Она высматривала с балкона отца, чтобы успеть поставить на огонь жаркое и чайник.
Наташа обманывала себя: она ждала Афиногена, который пропал с воскресенья и не звонил. Ей не впервой было мучиться ожиданием и неуверенностью. В их отношениях редко выпадало подряд несколько солнечных дней, когда Афиноген становился таким, каким она хотела бы видеть его всегда: внимательным, чутким и искренним. Большей же частью она не понимала, к сожалению, чего он требует от нее и от других, шутит или говорит серьезно, в добром ли здравии или болен. Женским чутьем она ощущала сжигавшее его пламя, неведомого ей свойства и непонятно чем питавшееся. Этот огонь опалял и ее кожу, и ее сознание тем больнее, чем энергичнее она стремилась увернуться от него. Если бы она хотя была уверена, что Афиноген ее любит, дорожит ее привязанностью, — но такой милостью, открыть ей правду, Афиноген, дорогой жених, ее не баловал. Когда он признавался в нежности своих чувств, это звучало скорее издевкой, чем объяснением в любви, пожалуй, то были самые оскорбительные для нее минуты. Например, жмурясь как кот, корча трагическую мину, он произносил умиротворенным проникновенным тоном почуявшего скорое вознесение святого: «Я так люблю тебя, Натали, так сильно желаю тебе счастья, что готов передать тебя из рук в руки хорошему, достойному тебя человеку. И я скоро найду такого человека, у меня есть один на примете… Оценишь ли ты мою жертву, дорогая?» Или: «Наташа, как подло играет судьба человеком. Вот мы могли бы с тобой пожениться и жить припеваючи на мои сто восемьдесят рублей. Но для этого я должен получить согласие моих бедных родителей, а они всегда мечтали, чтобы я женился на поварихе. Могу ли я нанести удар пожилым старым людям, убить их мечту? Наташа, любимая, что, если тебе пойти учиться в пищевой институт?»

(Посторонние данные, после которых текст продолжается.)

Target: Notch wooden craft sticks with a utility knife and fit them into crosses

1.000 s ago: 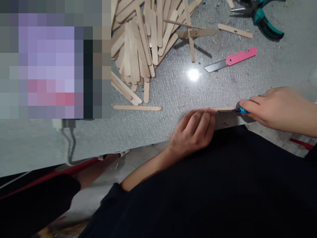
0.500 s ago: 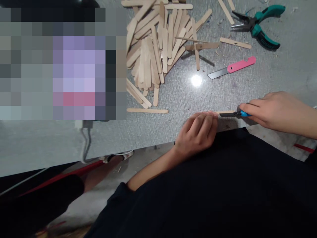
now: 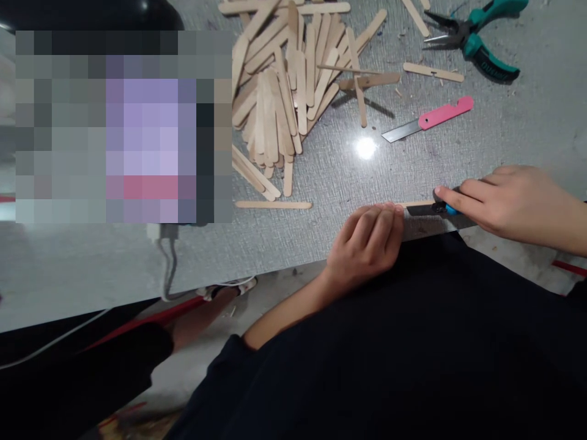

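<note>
Near the table's front edge, my left hand (image 3: 367, 241) is closed, its fingertips pressing a wooden craft stick (image 3: 414, 204) onto the grey table. Only part of that stick shows between my hands. My right hand (image 3: 509, 201) is closed around a blue-handled utility knife (image 3: 452, 209), most of its handle hidden in the palm. The knife's dark blade (image 3: 419, 211) lies along the near side of the stick and points toward my left fingertips. I cannot tell whether the edge cuts into the wood.
A pile of craft sticks (image 3: 275, 116) lies beyond my left hand, one stick (image 3: 274, 205) apart from it. A pink-handled knife (image 3: 444, 113) has its blade exposed. Pliers (image 3: 472, 40) lie spread at the back right. A cable (image 3: 169, 269) hangs at the left; a person's leg shows below.
My right index finger has stretched forward over the top of the knife. My left hand stays on the stick. The whole view has shifted slightly.
</note>
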`<move>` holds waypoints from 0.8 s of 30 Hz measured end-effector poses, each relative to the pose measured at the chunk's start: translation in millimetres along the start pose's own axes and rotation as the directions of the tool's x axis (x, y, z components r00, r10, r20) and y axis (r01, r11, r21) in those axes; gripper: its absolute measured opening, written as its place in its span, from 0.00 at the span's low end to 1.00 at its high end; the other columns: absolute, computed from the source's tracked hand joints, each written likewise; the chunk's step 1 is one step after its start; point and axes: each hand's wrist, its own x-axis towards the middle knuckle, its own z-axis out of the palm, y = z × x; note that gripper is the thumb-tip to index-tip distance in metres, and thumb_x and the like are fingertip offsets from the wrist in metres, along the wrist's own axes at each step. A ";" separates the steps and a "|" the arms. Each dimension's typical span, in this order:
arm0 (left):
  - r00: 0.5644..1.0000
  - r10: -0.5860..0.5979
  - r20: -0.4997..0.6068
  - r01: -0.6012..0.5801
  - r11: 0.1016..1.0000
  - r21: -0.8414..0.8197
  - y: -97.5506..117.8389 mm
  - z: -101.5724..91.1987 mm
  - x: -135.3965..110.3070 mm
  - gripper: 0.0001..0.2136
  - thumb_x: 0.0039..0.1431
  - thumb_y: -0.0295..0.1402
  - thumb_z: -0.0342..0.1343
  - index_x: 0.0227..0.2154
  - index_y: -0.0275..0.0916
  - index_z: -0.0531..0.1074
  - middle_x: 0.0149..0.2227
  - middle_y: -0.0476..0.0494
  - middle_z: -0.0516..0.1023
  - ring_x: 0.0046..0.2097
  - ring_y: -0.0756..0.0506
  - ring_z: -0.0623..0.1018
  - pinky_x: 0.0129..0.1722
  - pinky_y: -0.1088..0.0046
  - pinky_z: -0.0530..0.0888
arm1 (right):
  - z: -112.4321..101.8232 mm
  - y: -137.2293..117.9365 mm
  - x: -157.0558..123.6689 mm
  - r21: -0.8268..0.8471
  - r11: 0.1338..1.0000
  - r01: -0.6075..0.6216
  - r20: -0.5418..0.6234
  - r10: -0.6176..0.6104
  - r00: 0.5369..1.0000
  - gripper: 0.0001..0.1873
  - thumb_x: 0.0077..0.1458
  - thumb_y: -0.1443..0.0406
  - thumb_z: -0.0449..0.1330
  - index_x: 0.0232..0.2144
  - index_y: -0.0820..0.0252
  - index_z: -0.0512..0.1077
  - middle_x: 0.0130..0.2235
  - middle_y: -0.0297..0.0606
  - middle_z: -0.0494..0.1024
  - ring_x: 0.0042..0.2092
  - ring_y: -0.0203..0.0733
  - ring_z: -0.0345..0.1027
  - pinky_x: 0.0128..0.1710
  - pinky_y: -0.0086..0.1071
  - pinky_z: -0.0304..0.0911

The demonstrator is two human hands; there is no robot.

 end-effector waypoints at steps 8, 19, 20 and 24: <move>0.997 0.036 -0.066 -0.029 0.995 0.100 2.2 0.7 6.5 0.16 0.73 0.25 0.68 0.61 0.35 0.80 0.46 0.37 0.90 0.44 0.40 0.88 0.47 0.60 0.87 | 12.9 0.5 -7.1 -0.068 0.997 0.025 -0.050 -0.028 0.998 0.38 0.73 0.77 0.52 0.80 0.56 0.67 0.45 0.39 0.88 0.36 0.46 0.69 0.40 0.42 0.53; 0.998 0.036 -0.058 -0.029 0.993 0.111 1.4 -1.1 7.8 0.12 0.74 0.25 0.67 0.57 0.38 0.81 0.44 0.40 0.89 0.44 0.41 0.87 0.46 0.61 0.86 | 12.6 -3.6 -8.7 0.051 0.997 -0.060 0.015 0.059 0.998 0.33 0.80 0.70 0.50 0.82 0.53 0.63 0.54 0.42 0.90 0.36 0.47 0.71 0.39 0.43 0.53; 0.996 0.062 -0.064 -0.052 0.987 0.154 1.4 -2.5 10.3 0.10 0.74 0.26 0.67 0.55 0.38 0.82 0.43 0.41 0.89 0.44 0.42 0.87 0.45 0.63 0.86 | 9.9 -4.3 -7.3 0.050 0.997 -0.062 0.022 0.061 0.998 0.32 0.80 0.70 0.49 0.81 0.54 0.65 0.53 0.42 0.90 0.35 0.47 0.71 0.39 0.43 0.53; 0.988 0.121 -0.095 -0.093 0.962 0.257 1.4 -5.9 18.4 0.06 0.73 0.24 0.68 0.49 0.36 0.84 0.41 0.42 0.89 0.42 0.43 0.85 0.45 0.66 0.86 | 1.2 -6.7 -2.9 0.078 0.990 -0.116 0.049 0.113 0.992 0.30 0.81 0.68 0.48 0.78 0.52 0.69 0.52 0.41 0.91 0.33 0.45 0.69 0.37 0.43 0.51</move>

«Он околдовал меня, — думала Наташа, — и взял меня в плен. Теперь я его раба и должна служить ему честно, исполнять все его прихоти. Что поделаешь, если у меня злой хозяин. Раба не выбирает себе господина. Могло быть и хуже. Я могла попасть в услужение к пьянице и садисту, а мой господин бывает добр, хотя и редко… Знать уж мне на роду было написано стать рабой, что теперь вспоминать о девичьем достоинстве и плакать. Надо хорошо и честно служить ему, и тогда со временем в награду за все он даст мне волю… А когда он даст мне волю и скажет: «Иди, милая Наташа, на все четыре стороны», — я останусь и буду служить ему добровольно, потому что зачем мне воля и зачем мне достоинство, если его не будет рядом».

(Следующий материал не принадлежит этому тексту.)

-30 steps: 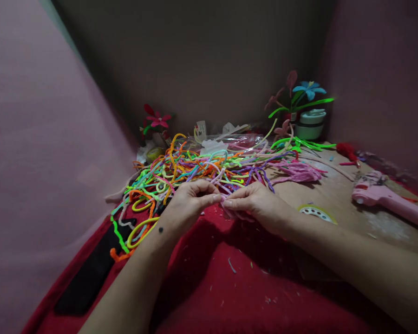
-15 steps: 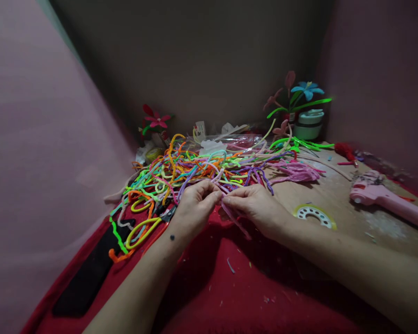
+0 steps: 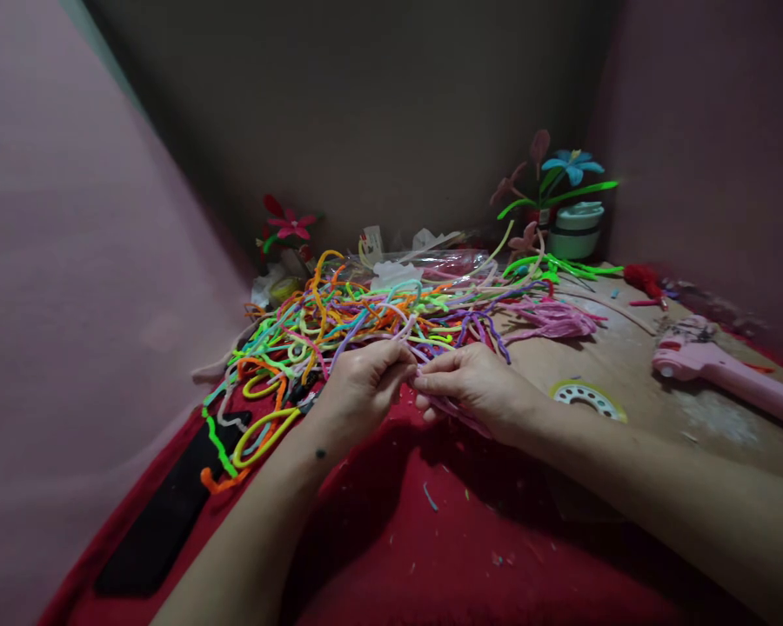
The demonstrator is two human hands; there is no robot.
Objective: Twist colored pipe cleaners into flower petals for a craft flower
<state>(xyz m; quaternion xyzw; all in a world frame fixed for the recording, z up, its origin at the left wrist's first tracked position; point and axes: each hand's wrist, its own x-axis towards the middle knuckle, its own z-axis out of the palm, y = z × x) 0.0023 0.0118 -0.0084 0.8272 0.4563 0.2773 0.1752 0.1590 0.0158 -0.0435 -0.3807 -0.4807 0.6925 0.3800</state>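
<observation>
Just in front of the heap of colourful pipe cleaners [image 3: 365, 317], my left hand [image 3: 365, 387] and my right hand [image 3: 479, 387] meet with their fingertips almost touching. Both are closed in a pinch on a pink-purple pipe cleaner [image 3: 460, 413]. Its strands hang below my right palm, and the part between the fingertips is mostly hidden. Left of my left wrist lie scissors with yellow handles [image 3: 261, 435], partly under loose pipe cleaners. A pink-purple bundle of pipe cleaners [image 3: 554, 319] rests beyond my right hand.
A clear tape roll [image 3: 591, 398] lies on brown board [image 3: 652, 461] at the right, near a pink tool, perhaps a glue gun [image 3: 724, 365]. A flat black object [image 3: 157, 522] lies left on red cloth [image 3: 391, 556]. Pipe-cleaner flowers [image 3: 571, 165] and a pale green container [image 3: 578, 230] stand behind.
My right fingers have curled in closer around the pink-purple strands, whose loose ends have swung up under the palm. My left hand has turned slightly, still pinching. The view shifts a little.
</observation>
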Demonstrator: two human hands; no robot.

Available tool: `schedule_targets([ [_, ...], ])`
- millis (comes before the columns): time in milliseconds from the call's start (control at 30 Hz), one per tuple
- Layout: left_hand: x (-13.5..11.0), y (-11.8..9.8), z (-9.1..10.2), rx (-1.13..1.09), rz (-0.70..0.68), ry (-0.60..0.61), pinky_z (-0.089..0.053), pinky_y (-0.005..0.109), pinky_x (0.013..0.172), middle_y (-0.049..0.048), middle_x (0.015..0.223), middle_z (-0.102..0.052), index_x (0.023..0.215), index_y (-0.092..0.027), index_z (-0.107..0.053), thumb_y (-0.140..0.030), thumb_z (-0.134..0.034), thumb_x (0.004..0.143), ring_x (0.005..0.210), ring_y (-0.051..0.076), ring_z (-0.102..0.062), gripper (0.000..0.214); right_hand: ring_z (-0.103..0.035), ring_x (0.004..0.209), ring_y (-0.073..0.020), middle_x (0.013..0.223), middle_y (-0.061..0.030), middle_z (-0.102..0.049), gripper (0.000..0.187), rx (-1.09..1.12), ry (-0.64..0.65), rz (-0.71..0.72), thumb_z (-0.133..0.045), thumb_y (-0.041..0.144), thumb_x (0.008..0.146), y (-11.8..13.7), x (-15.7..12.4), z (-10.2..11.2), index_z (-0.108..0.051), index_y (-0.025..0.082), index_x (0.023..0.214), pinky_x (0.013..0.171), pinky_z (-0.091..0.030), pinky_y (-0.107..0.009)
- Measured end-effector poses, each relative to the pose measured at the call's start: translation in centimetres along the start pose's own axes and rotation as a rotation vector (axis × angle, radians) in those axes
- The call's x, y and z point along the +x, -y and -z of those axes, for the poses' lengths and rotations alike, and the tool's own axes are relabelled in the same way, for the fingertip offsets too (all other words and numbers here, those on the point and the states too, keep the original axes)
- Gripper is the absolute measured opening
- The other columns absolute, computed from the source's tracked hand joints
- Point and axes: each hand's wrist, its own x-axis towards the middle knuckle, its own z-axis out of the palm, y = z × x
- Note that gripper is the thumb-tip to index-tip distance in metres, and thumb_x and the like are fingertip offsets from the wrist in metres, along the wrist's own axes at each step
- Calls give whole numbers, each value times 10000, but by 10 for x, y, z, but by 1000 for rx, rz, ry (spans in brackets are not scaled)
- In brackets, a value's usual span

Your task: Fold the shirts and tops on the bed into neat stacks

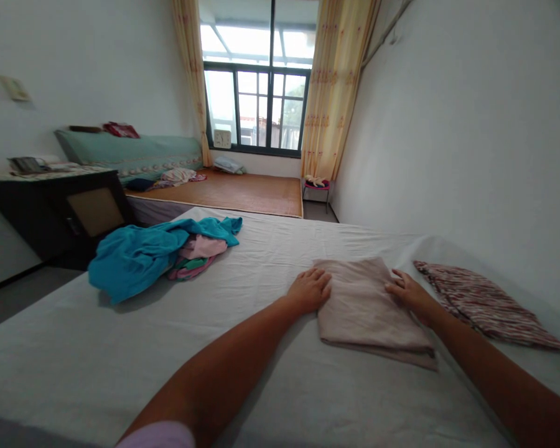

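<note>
A folded beige-pink cloth (364, 311), perhaps a garment, lies flat on the white bedsheet (252, 348). My left hand (310, 290) rests along its left edge, palm down with the fingers laid flat. At the opposite edge is my right hand (409, 295), its fingers apart and touching the cloth's side. Neither hand grips the fabric. To the right, close to the wall, lies a folded red, brown and white patterned cloth (490, 302). A loose heap of turquoise clothing (140, 255) sits on the left, with pink clothing (203, 247) beside it.
Beyond this bed stands a second bed with a brown mat (256, 193) and a green headboard (154, 154). A dark cabinet (51, 211) is at the left. The white wall (471, 143) bounds the right side. Near the window (261, 106) stands a small stool (317, 185).
</note>
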Motion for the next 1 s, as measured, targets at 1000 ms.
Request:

Вряд ли Афиноген догадывался о Наташином настроении, с ним она была строга и рьяно деспотична.
Наташа забросила учебники и давно перестала строить мало–мальски реальные планы. У нее появилась назойливая привычка целыми часами выговаривать и мусолить в голове какую–нибудь одну бессмысленную фразу или слово.

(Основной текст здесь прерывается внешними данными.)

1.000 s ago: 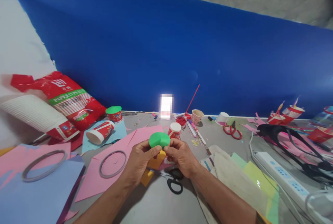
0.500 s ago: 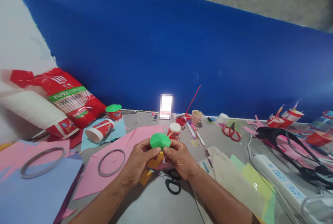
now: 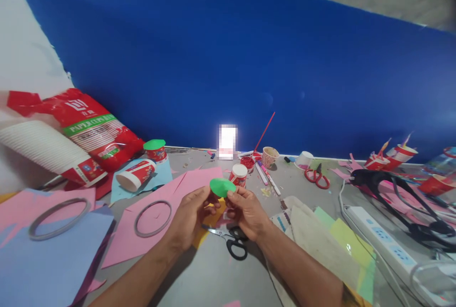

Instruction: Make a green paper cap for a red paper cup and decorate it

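Note:
A green paper disc (image 3: 223,187), tilted and nearly flat, is held up above the middle of the table. My right hand (image 3: 247,212) pinches its right edge between thumb and fingers. At the opposite edge, my left hand (image 3: 190,214) has its thumb against the disc, with the fingers curled below. Just under my hands lie black-handled scissors (image 3: 228,238) and a piece of orange paper (image 3: 203,235). Behind the disc stands a small upside-down red-and-white paper cup (image 3: 239,174). Another cup (image 3: 156,152), farther left, has a similar green disc on top.
Pink paper (image 3: 124,235) and a grey ring (image 3: 153,219) lie to the left, beyond them a bag of paper cups (image 3: 96,126). Red scissors (image 3: 316,177), markers (image 3: 265,176), a cloth (image 3: 309,235) and a power strip (image 3: 381,240) are on the right.
The green disc has shifted slightly right and up and tipped flatter. My left thumb has moved from its near side to its left edge. My right thumb has moved toward its right edge.

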A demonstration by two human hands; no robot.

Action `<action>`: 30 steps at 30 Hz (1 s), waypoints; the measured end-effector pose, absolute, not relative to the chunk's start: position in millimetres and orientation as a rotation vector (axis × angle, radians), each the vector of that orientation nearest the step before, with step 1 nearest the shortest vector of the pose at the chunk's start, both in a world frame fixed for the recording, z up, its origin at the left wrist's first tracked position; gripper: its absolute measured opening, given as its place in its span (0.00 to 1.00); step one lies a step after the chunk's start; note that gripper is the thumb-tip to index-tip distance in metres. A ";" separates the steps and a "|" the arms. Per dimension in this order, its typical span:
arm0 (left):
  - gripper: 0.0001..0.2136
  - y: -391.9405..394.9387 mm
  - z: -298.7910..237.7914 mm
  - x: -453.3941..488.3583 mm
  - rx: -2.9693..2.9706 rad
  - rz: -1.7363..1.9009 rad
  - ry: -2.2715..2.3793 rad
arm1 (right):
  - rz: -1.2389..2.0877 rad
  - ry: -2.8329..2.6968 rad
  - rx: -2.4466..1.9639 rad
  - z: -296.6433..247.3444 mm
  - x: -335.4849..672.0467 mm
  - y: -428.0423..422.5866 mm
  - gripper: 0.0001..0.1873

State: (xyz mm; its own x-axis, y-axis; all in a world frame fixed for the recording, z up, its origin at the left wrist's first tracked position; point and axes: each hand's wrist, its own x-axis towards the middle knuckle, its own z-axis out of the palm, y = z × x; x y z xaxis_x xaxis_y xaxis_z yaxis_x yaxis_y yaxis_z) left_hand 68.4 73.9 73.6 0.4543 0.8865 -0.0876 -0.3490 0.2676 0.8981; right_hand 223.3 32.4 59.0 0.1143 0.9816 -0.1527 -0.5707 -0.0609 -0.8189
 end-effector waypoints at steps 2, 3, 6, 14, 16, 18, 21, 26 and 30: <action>0.24 73.0 76.4 68.9 0.883 0.923 0.661 | 1.409 -0.585 -0.900 59.7 224.0 32.5 0.28; 0.23 72.7 77.0 69.2 0.863 0.924 0.660 | 1.407 -0.592 -0.904 59.6 224.3 32.4 0.28; 0.19 72.0 75.5 70.2 0.884 0.925 0.666 | 1.385 -0.646 -0.924 58.0 223.8 31.4 0.27; 0.14 74.5 72.2 67.5 1.146 0.992 0.770 | 1.459 -0.783 -0.874 57.8 224.4 27.6 0.26; 0.14 74.6 75.2 66.0 1.199 0.974 0.747 | 1.482 -0.709 -0.838 58.5 227.1 28.5 0.26; 0.15 73.0 78.5 65.4 1.203 0.919 0.692 | 1.486 -0.641 -0.826 59.1 229.9 30.2 0.27; 0.18 68.7 81.8 66.2 1.156 0.852 0.620 | 1.476 -0.589 -0.823 59.9 232.1 32.5 0.26; 0.20 65.4 81.3 67.8 1.104 0.892 0.655 | 1.491 -0.583 -0.809 59.8 230.4 32.0 0.26; 0.17 68.0 79.6 67.2 1.081 0.900 0.681 | 1.510 -0.606 -0.806 56.8 229.4 31.2 0.26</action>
State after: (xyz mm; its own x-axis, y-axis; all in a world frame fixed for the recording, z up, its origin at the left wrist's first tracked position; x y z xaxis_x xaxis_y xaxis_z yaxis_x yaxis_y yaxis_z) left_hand 67.2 68.0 79.6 0.4822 0.8751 -0.0404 -0.2769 0.1960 0.9407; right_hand 229.4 31.2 56.8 0.0023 0.9909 -0.1346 -0.6230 -0.1039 -0.7753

«Если бы, если бы, если бы…» — бубнила она на все лады. В другой раз: «Любовь такая штука, что в ней легко пропасть… Любовь такая штука, что…» — сто, двести раз, с перерывами, когда ей приходилось вести нормальные разговоры, отвечать на вопросы, потом опять: «Любовь такая штука…» — без конца.
Заболевание любовью мало кого не делало полубезумным и мало кому приносило продолжительную радость. Любопытно другое, как Наташа ухитрялась скрывать свое состояние: родители, подруги, сам Афи- ноген — все были уверены, что она спокойна, безмятежна, довольна собой и собирается в августе ехать в Москву на экзамены.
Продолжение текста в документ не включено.